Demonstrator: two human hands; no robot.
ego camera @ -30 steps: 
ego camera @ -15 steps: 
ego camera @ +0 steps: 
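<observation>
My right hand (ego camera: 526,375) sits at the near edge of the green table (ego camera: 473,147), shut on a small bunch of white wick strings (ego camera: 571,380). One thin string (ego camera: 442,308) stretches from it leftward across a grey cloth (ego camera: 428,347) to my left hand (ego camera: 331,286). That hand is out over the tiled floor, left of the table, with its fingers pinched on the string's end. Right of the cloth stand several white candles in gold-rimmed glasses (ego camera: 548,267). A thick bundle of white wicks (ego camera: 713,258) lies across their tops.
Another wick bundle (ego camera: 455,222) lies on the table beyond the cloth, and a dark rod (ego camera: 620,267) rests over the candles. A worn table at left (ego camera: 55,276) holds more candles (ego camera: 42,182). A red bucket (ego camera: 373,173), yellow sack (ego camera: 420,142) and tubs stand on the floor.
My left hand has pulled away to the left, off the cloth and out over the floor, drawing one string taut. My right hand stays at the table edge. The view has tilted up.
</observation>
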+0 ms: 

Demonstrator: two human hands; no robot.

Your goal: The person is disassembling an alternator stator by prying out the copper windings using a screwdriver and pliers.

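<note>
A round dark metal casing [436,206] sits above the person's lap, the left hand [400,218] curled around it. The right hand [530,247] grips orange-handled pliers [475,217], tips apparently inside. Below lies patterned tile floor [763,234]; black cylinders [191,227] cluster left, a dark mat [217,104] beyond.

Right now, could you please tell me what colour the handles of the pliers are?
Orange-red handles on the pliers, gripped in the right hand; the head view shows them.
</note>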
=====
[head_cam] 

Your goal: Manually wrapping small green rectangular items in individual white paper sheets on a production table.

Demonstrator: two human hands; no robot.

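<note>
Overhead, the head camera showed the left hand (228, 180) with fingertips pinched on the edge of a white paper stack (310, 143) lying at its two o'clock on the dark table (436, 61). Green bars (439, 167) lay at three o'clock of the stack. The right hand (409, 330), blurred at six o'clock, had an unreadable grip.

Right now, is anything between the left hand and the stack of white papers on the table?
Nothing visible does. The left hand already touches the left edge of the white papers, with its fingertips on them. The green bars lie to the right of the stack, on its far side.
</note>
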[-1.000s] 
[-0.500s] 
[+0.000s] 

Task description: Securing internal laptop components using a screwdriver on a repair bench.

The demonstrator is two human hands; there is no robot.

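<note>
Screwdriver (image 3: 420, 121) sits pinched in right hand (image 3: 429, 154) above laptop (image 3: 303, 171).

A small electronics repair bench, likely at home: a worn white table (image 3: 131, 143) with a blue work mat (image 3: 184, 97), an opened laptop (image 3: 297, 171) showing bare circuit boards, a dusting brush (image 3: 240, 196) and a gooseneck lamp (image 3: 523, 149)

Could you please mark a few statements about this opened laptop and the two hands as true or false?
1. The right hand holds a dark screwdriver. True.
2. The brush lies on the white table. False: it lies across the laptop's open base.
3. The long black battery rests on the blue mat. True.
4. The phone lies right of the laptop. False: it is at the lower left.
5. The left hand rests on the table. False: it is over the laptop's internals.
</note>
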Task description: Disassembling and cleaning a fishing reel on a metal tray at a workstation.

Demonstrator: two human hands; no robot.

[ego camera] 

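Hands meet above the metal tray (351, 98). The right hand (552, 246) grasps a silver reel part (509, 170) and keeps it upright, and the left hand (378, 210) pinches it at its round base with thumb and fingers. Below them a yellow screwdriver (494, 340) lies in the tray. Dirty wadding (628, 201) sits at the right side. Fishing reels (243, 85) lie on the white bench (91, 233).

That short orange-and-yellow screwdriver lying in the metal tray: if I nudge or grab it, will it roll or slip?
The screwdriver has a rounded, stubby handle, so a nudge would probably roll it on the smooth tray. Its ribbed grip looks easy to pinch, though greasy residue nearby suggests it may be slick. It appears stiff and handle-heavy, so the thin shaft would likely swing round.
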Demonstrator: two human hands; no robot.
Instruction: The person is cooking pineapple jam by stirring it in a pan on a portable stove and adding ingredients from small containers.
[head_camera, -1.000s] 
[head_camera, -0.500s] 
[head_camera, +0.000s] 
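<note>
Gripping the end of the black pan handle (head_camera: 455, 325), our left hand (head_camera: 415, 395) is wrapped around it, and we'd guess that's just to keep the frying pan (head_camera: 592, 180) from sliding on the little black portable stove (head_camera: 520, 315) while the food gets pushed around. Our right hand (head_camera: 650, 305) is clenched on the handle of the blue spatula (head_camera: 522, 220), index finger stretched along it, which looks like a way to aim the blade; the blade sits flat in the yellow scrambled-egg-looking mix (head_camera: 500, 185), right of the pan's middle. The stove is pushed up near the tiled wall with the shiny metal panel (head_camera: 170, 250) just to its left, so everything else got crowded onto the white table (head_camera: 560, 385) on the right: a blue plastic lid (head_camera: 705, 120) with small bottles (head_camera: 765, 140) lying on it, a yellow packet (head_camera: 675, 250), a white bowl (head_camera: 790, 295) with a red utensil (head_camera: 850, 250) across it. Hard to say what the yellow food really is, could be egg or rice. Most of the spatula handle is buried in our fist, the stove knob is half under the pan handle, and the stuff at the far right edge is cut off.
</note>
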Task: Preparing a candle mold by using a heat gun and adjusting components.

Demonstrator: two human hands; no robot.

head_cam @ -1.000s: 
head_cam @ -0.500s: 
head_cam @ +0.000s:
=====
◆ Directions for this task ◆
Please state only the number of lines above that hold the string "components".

◆ Solution for this exercise ◆
2